Thursday, October 25, 2018

The Excellence of Silo: Is It the Building Block or the Roadblock to Achieve Digital Excellence

Digital paradigm means holism, hyperconnectivity, interdependence, integration, and harmonization. 

Silo is perhaps one of the most paradoxical symptoms in running the business in the industrial era. There are different definitions of the silo, by nature, it’s about isolation. The segmenting or sectioning of work by knowledge, skills, or type, etc, it is a necessary component of complex work or large workplaces. However, silo often causes miscommunication and reduces a sense of belonging and connection to the organization's larger mission. As we are stepping into the hyperconnected digital new normal, business leaders need to ask themselves and others: Is the excellence silo the building block or the roadblock to achieving holistic digital excellence?

Is silo still efficient? The functional silo in the traditional organizational setting brings a certain level of business efficiency. Good functional leaders share just enough 'outside the silo' to keep them involved and invested in the greater purpose or vision, but not too much that it slows them down on what they really focus on doing to maximize the silo tasks and objectives. However, the symptoms such as silo thinking or bureaucracy caused by overly rigid hierarchy become the roadblock for organizations to achieve the next level of business performance or make the business solution less optimal and sometimes a burden. Therefore, the digital nature of hyper-connectivity and interdependence makes it inevitable to break down silos (not just functional walls, but the walls at the mindset level as well) and ensure the business as the whole is superior to the sum of pieces. Silos self-perpetuate because that is the business culture we consciously encourage individuals to pursue. Silos have individual goals, but strategic goals need to be shared and common to ensure the entire organization accomplishing the high-performance business results. Sometimes we need to go back to basics, realign and refresh the purpose and maintain the correct direction of the team's basic leadership. Business leaders need to ask: Who are the ideal talent to bridge silos or functional gaps? Organizations hope they actually have a generalist who rises up can interface effectively with all the specialists. But the world is increasingly complex and fast-changing the need for specialization is likely to increase. So the point is that the greater specialization does not need to lead to silo thinking or working. The specialized generalists with interdisciplinary knowledge and expertise are in demand to bridge silos and contribute to cross-functional communication and collaboration because today’s digital business is always on and hyperconnected.

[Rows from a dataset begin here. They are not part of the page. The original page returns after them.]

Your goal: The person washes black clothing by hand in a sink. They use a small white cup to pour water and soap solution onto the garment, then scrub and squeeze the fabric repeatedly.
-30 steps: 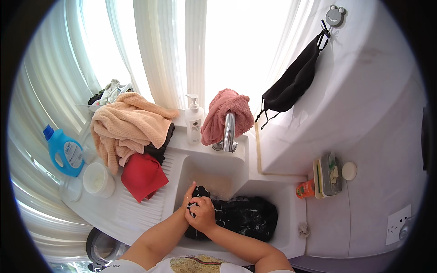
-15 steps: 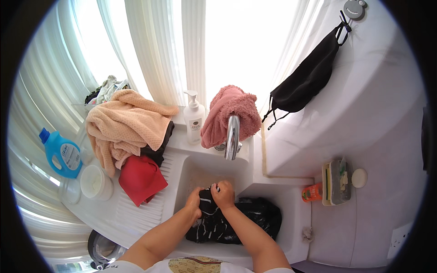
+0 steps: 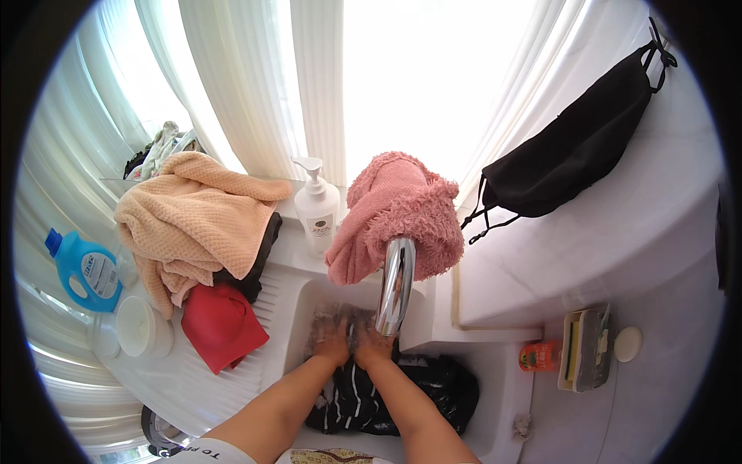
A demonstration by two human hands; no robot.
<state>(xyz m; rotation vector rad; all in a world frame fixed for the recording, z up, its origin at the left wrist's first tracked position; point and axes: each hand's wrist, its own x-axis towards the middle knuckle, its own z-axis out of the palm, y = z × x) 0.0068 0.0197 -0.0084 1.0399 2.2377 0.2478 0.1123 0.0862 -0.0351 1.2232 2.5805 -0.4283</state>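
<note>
A wet black garment with white stripes (image 3: 352, 398) lies bunched in the sink (image 3: 495, 417). Its upper end is down in the water at the back of the basin. On the left edge of that end, my left hand (image 3: 332, 346) is closed on the cloth. Close beside it, my right hand (image 3: 372, 349) grips the same garment under the spout of the chrome faucet (image 3: 396, 290). The water and the spout partly hide and blur my fingertips. A fluffy pink towel (image 3: 406, 205) is draped over the faucet.
On the ribbed drainboard (image 3: 267, 309) are a red cap-like cloth (image 3: 220, 329), a peach towel (image 3: 197, 216) and a white tub (image 3: 144, 328). A blue detergent bottle (image 3: 89, 271) stands left, a white pump bottle (image 3: 315, 213) behind. Right are an orange bottle (image 3: 539, 356) and a hanging black mask (image 3: 568, 151).
Both hands have gone down into the basin's water with the garment's upper end, which was held up bunched between them before. The view has shifted, with the faucet now nearer my hands.
</note>
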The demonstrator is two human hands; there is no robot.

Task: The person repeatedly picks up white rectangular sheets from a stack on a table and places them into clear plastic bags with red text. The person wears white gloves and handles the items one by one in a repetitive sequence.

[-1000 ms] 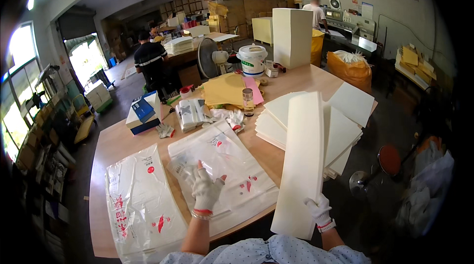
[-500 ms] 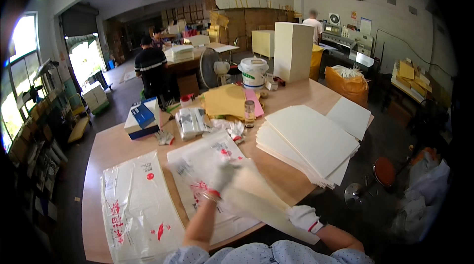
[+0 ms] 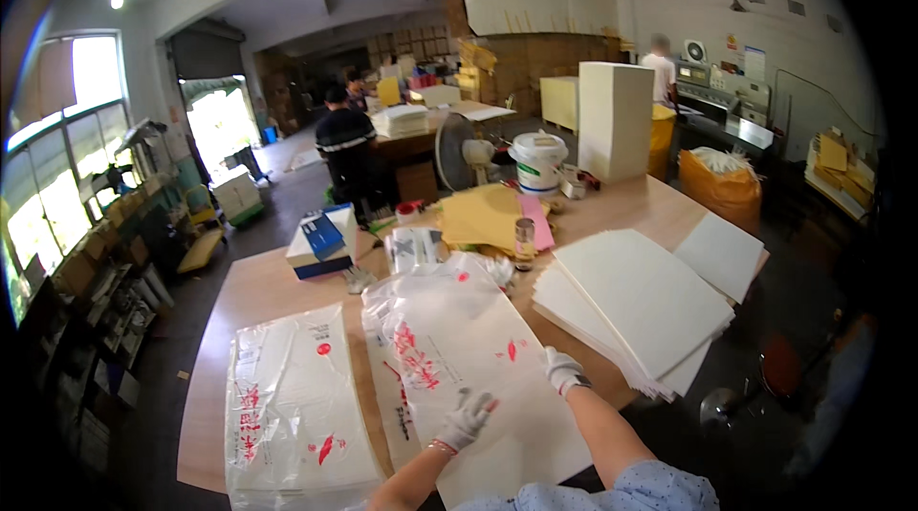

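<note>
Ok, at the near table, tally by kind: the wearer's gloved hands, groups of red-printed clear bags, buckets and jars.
Gloved hands: 2 (left hand, right hand)
Bag groups: 2 (left bags, middle bags; layers uncountable)
Bucket: 1
Jar: 1
Total: 6

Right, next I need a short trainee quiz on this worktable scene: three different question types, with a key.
1. True or false: the left hand and right hand both wear white gloves.
2. Which hand is nearer the stack of white sheets? A) left B) right
3. Fill in: in the picture, the fan stands to the ____ of the white bucket.

Key: 1. True. 2. B. 3. Left.
</note>
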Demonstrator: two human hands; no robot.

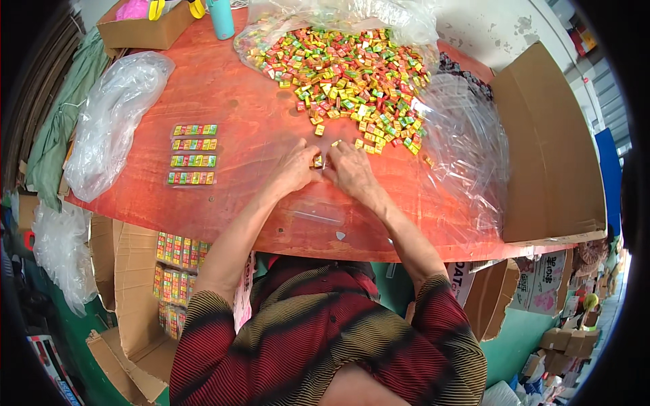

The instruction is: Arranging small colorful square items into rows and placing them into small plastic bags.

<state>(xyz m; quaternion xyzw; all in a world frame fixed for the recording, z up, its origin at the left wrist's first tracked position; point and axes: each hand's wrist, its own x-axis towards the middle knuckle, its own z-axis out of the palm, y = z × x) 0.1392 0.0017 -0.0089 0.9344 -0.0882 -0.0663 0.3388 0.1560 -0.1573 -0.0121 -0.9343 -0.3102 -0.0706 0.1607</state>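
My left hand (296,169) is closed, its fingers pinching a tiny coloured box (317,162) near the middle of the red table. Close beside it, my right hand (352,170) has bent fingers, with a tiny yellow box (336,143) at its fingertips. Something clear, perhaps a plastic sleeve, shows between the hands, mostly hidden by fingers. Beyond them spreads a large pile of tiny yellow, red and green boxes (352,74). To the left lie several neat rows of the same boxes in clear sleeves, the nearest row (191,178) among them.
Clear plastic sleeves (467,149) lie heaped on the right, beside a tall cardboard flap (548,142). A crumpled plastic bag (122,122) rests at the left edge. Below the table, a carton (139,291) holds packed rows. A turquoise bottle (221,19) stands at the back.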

Can you strike the right balance between centralized and decentralized efforts
: Digital means the increasing speed of changes. It means that the management needs to challenge convention and break down silos as well as people’s natural resistance to change or to new ideas; and helps to deliver incremental improvements over time. Forward-thinking organizations also keep tuning their organizational structure for improving business effectiveness and efficiency. Often, centralized or decentralized business capabilities are the perpetual dilemma as paradoxically. Companies migrate back and forth between centralized efforts and decentralized efforts for exploring the better way to operate and collaborate. It always depends on several factors like the firm’s culture, strategy, budget, maturity and so on. Limited hierarchy works best in a creative environment where the free flow of ideas and their prompt implementation is a key element of success. Centralizing & standardizing what makes sense enables flexibility without chaos. High mature organizations are moving solidly from doing digital by applying digital technologies to going digital and being digital by expanding both horizontally and vertically, across all business dimensions to optimize underlying functions and processes, building business competency, improving both organizational flexibility and strategic responsiveness. As Peter Drucker, an American management guru wisely pointed out: "There is no one right organization structure. Rather the task, it is to select the right organization for the task and mission at hand."


What is the state of the organizations, what is the life cycle stage of the product or program? It can make sense to create a silo to protect an embryonic program. A mature organization is a different story in optimizing the structure and improve performance. Silos are opposite of the strategic alignment; a systematized management model requires to achieve its vision, its mission, and its goals. Many think silo happens when the business operates from a fear standpoint - fear of rejection, fear of invisibility, fear that other peoples' accomplishments will somehow diminish your own, etc. In order to survive and thrive amid rapid changes, companies must reclaim the right balance of stability and change, standardization and flexibility. The management must share the holistic view of a living digital organization that promotes a deep understanding of core processes, risks, and transformational opportunities. If you find that you need to organize in silos in order to be effective, and then, there's a good chance, you don't have an overall organizational strategy. At the heart of digitalization, it is PEOPLE. Customer-centric enterprises' vision, strategy, and governance model should enforce the alignment of various silos toward customer-centric products and delivery mechanisms.

Digital paradigm means holism, hyperconnectivity, interdependence, integration, and harmonization. Therefore, it is critical to break down silo mentality and apply a holistic management discipline which can break through the industrial constraints and limitations in pursuit of possibilities rather than impossibilities, All the members are working towards common goals and objectives, with a passionate desire to see the organization succeeding for the long term and reach the high level of business maturity.